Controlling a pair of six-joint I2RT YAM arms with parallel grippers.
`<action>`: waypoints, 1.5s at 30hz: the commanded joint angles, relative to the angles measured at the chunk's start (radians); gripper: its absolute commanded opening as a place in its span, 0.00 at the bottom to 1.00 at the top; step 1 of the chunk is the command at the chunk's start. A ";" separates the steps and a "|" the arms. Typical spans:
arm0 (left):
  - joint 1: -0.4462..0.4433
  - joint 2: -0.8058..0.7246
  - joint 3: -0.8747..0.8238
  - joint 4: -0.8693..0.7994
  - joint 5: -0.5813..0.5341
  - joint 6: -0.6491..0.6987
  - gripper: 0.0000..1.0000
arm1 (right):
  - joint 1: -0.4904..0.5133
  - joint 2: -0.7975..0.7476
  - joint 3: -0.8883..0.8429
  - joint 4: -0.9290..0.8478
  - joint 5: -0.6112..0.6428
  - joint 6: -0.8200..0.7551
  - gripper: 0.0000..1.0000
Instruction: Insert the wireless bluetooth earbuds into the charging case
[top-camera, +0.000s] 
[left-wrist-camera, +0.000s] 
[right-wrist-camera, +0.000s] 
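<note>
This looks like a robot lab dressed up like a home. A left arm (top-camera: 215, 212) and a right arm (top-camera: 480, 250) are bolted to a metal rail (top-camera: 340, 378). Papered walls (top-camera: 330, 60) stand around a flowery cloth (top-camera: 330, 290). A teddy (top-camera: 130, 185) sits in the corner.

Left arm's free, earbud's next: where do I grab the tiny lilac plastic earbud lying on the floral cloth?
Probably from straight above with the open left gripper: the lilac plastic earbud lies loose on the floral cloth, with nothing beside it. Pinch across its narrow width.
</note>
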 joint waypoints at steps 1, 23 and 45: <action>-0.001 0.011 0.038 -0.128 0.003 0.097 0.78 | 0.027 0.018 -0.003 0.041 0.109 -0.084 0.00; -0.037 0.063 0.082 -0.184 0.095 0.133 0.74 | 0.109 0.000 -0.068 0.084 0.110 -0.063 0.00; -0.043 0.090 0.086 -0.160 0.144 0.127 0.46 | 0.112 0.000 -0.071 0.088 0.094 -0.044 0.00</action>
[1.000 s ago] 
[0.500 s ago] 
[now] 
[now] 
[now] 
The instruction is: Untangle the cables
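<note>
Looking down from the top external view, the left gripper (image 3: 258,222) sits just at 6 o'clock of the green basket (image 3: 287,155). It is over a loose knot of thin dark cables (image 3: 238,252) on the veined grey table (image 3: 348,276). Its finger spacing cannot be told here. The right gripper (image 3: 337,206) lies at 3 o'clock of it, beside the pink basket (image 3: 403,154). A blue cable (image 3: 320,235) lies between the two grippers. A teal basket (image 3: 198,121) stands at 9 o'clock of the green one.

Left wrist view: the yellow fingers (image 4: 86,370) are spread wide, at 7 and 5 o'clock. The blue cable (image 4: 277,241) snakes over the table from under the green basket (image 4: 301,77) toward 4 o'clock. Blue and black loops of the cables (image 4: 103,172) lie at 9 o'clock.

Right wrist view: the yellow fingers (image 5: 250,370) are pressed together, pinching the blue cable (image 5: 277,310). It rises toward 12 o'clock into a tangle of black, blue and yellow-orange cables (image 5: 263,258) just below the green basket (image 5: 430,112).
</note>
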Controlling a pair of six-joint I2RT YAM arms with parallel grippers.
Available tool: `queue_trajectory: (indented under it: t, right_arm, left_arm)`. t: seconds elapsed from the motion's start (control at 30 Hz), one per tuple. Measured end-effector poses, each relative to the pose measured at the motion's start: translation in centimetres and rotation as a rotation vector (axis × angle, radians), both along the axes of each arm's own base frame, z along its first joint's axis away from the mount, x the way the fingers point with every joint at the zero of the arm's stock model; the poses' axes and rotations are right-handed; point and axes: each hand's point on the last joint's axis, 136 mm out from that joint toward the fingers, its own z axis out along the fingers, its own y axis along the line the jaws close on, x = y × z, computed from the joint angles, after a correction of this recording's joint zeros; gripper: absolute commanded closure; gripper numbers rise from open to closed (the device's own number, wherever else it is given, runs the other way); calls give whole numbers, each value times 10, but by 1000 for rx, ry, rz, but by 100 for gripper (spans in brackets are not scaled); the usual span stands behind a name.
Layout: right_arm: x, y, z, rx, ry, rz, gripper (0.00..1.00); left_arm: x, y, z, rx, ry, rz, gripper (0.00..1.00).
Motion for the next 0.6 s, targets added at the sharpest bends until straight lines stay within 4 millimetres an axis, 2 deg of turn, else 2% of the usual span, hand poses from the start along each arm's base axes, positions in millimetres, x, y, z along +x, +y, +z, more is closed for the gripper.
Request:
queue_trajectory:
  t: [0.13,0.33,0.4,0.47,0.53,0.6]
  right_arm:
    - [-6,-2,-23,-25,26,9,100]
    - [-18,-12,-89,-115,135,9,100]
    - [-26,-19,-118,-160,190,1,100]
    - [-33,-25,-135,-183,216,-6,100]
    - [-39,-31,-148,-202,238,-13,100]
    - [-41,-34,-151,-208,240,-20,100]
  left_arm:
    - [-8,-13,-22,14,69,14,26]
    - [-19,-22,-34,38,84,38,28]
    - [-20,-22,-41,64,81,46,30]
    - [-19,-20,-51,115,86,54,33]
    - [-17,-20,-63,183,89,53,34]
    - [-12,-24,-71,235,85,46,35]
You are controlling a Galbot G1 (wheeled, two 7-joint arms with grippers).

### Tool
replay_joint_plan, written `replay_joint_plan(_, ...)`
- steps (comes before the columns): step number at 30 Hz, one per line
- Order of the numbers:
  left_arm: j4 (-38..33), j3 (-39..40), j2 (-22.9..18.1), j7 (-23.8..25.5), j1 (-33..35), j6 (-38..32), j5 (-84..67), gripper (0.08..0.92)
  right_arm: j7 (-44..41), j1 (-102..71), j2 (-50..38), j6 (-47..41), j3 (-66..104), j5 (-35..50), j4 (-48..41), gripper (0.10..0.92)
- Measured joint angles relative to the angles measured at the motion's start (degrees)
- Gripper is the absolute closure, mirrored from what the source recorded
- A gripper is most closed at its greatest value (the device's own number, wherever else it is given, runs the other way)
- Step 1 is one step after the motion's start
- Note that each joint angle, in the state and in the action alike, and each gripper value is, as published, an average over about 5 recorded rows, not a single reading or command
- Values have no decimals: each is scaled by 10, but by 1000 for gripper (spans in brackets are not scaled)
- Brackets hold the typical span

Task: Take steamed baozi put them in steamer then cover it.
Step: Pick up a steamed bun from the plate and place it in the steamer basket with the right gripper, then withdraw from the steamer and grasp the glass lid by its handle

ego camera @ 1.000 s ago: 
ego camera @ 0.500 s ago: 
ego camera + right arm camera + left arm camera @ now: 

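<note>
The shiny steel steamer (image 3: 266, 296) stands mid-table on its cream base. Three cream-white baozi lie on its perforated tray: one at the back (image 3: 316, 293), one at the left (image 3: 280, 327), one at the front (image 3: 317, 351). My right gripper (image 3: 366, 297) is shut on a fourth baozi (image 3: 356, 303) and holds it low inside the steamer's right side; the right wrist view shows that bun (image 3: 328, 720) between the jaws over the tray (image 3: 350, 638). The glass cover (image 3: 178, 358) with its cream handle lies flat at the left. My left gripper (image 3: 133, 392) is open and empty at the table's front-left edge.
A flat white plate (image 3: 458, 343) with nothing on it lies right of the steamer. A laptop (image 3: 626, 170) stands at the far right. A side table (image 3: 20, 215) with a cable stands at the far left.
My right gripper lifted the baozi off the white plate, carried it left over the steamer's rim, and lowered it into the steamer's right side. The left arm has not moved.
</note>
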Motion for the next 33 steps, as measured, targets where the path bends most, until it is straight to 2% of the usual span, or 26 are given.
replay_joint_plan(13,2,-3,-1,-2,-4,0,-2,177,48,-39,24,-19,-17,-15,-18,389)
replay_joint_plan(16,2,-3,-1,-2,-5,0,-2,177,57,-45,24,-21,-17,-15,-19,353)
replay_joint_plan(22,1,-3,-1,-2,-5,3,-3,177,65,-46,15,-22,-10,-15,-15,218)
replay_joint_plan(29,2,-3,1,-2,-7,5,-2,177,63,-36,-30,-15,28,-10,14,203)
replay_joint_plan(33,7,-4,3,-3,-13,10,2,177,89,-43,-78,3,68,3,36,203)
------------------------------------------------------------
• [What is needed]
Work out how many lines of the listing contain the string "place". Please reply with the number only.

• [Problem solution]
2